AIM OF THE TASK - In the lines below, count those containing the word "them" and give the number alone.
═════ DATA EXTRACT
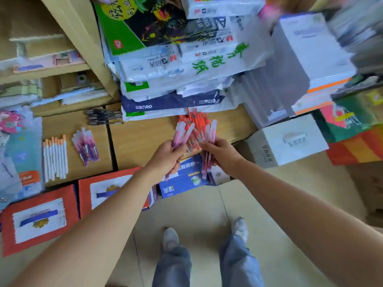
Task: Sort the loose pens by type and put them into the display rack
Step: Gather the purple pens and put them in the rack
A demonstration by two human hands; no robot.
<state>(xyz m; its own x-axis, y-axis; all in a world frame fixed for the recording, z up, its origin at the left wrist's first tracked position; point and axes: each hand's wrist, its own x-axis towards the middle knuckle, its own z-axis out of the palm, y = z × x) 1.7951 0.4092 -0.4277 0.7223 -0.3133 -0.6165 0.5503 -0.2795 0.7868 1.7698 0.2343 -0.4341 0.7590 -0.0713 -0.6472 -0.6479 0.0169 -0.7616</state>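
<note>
The loose pens are partly sorted. The left hand [167, 156] grips a few pink-and-white pens [182, 131] fanned upward, and the right hand [219, 154] grips a second bunch [212, 129] of the same look. Both are held over the orange pile [196, 119], which lies unsorted on a brown carton [141, 139].

To the left, on a neighbouring carton, three groups lie apart — white pens with orange caps [55, 158] in a row, purple-pink pens [86, 146] in a loose fan, dark pens [103, 117] farther back. No display rack can be made out, so by my judgement the racking is all yet to do.

The pens are slim, smooth plastic sticks and the cartons are matte cardboard. Behind the pile stand glossy wrapped paper reams [176, 65] — slumped and creased.
</note>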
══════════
TASK OUTPUT - 2